• **Activity**
Count, in the entries below, the lines in which "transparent" occurs. Give the number, nothing more.

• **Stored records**
=-=-=-=-=

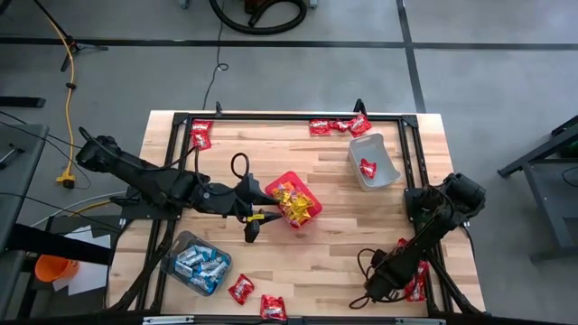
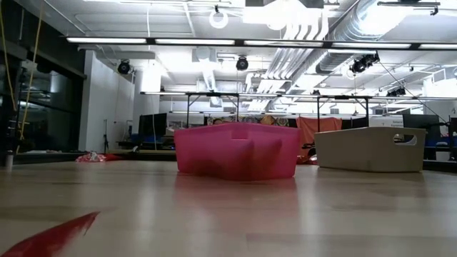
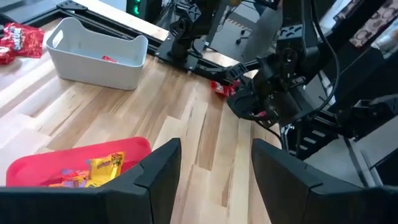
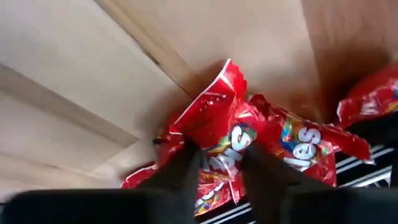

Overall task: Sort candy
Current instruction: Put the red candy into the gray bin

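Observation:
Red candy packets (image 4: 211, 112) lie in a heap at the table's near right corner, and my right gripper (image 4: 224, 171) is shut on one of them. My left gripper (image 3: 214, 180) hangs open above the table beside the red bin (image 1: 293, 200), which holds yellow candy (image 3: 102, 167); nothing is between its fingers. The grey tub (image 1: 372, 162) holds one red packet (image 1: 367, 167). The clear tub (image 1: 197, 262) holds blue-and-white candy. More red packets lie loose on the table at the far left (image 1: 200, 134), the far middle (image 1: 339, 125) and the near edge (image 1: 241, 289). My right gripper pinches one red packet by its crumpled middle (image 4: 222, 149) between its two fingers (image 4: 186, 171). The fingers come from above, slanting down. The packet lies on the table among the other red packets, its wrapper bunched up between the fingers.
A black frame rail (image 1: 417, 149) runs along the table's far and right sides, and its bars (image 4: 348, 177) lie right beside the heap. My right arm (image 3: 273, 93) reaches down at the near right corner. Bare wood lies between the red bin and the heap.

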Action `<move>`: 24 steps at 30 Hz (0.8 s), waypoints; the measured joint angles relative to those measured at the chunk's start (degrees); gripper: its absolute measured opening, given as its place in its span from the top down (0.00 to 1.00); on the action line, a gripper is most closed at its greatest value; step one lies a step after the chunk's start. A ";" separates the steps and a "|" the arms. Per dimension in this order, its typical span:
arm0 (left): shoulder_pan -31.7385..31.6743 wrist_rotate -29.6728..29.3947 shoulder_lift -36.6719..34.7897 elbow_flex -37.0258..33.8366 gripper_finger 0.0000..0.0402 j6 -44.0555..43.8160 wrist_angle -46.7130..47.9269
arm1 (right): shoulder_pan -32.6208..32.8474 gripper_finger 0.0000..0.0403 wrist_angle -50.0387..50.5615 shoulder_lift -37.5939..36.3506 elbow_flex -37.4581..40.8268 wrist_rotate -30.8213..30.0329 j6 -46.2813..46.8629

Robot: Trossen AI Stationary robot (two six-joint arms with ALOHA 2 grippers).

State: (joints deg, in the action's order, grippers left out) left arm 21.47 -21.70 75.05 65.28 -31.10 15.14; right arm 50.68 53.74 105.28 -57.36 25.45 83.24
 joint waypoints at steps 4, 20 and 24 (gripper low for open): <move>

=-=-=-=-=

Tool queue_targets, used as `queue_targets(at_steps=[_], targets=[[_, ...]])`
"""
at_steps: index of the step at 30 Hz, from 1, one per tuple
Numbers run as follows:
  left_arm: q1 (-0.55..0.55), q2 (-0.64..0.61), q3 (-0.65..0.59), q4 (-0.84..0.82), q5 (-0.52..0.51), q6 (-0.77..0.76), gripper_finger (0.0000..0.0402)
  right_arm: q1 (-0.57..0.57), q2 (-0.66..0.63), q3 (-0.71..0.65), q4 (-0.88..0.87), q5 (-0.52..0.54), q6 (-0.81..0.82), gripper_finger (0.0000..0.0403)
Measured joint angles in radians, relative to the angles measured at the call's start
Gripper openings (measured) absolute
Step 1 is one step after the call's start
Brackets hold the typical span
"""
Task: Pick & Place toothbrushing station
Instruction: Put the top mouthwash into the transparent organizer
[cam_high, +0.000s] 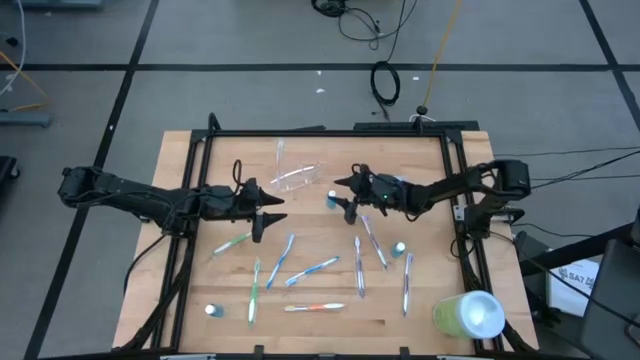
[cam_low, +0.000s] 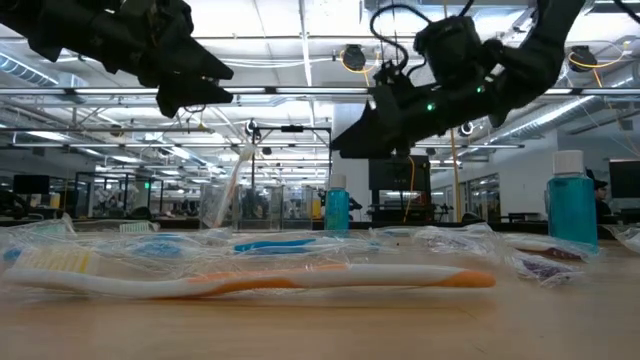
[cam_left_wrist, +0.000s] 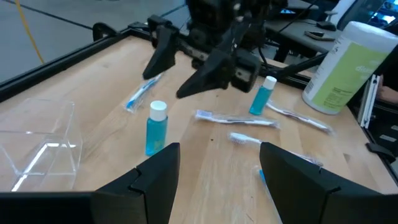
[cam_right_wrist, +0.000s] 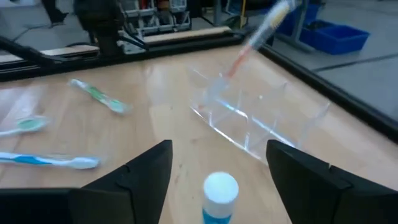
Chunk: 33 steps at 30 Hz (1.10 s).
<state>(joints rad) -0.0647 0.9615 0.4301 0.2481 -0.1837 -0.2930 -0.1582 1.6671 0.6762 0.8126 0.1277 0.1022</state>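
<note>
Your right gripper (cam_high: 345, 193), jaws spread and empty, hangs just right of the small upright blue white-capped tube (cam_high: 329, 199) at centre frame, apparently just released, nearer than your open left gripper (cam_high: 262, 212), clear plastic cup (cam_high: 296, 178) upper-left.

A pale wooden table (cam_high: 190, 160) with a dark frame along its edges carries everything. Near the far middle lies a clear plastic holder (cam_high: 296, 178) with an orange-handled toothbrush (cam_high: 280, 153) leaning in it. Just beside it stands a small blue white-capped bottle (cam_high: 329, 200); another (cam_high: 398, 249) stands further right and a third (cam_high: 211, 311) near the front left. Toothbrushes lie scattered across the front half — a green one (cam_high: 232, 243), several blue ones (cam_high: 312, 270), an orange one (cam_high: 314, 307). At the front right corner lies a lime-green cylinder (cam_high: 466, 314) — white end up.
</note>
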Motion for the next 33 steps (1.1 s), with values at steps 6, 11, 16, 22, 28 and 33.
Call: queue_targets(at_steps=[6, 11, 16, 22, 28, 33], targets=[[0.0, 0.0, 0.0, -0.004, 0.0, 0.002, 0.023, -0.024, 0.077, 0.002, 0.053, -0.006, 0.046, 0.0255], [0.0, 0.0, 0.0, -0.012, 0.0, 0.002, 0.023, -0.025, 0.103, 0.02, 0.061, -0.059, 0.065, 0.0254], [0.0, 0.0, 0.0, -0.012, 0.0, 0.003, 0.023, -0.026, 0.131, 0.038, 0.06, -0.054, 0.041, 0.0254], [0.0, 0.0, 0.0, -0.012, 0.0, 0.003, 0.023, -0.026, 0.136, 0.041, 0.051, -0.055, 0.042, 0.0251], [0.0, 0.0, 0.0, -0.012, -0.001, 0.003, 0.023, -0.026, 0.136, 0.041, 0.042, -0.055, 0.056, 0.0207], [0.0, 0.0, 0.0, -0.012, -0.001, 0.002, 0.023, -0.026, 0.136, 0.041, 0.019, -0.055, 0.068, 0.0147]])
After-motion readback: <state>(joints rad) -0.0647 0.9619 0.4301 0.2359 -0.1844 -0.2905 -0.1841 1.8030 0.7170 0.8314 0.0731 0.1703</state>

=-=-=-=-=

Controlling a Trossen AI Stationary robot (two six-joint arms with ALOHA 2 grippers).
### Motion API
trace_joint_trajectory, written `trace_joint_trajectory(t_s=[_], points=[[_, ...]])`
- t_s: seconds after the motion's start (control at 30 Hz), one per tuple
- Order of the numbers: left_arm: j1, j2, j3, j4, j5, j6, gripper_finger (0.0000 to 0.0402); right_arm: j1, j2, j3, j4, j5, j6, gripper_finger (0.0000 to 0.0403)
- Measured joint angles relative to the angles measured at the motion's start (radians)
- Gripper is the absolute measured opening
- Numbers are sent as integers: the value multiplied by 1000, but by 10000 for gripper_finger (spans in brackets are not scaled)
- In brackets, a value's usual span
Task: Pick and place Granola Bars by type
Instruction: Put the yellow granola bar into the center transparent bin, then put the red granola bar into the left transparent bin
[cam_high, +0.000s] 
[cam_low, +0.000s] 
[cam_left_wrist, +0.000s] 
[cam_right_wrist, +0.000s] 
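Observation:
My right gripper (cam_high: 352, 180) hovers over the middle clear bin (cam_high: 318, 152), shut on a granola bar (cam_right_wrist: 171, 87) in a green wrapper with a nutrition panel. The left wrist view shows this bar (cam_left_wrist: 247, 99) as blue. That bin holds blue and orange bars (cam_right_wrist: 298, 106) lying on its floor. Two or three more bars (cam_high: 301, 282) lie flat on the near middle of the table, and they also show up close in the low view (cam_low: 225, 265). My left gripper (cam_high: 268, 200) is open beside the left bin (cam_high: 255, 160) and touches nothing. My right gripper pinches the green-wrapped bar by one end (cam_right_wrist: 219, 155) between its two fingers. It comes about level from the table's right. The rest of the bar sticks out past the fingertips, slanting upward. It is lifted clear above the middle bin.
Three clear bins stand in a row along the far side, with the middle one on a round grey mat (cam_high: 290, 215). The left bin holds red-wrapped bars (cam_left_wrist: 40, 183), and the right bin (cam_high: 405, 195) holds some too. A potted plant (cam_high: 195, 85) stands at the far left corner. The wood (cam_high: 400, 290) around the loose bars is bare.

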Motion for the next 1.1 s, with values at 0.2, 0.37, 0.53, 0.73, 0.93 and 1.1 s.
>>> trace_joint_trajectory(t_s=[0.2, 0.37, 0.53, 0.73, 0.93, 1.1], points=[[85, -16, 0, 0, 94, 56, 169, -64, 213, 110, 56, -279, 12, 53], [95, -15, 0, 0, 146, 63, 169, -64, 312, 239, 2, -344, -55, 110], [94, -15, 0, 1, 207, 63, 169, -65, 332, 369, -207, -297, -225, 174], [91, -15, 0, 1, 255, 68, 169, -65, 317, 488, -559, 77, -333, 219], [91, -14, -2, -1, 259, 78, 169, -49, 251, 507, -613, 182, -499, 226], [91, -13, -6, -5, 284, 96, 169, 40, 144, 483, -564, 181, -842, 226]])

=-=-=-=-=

• **Written solution**
2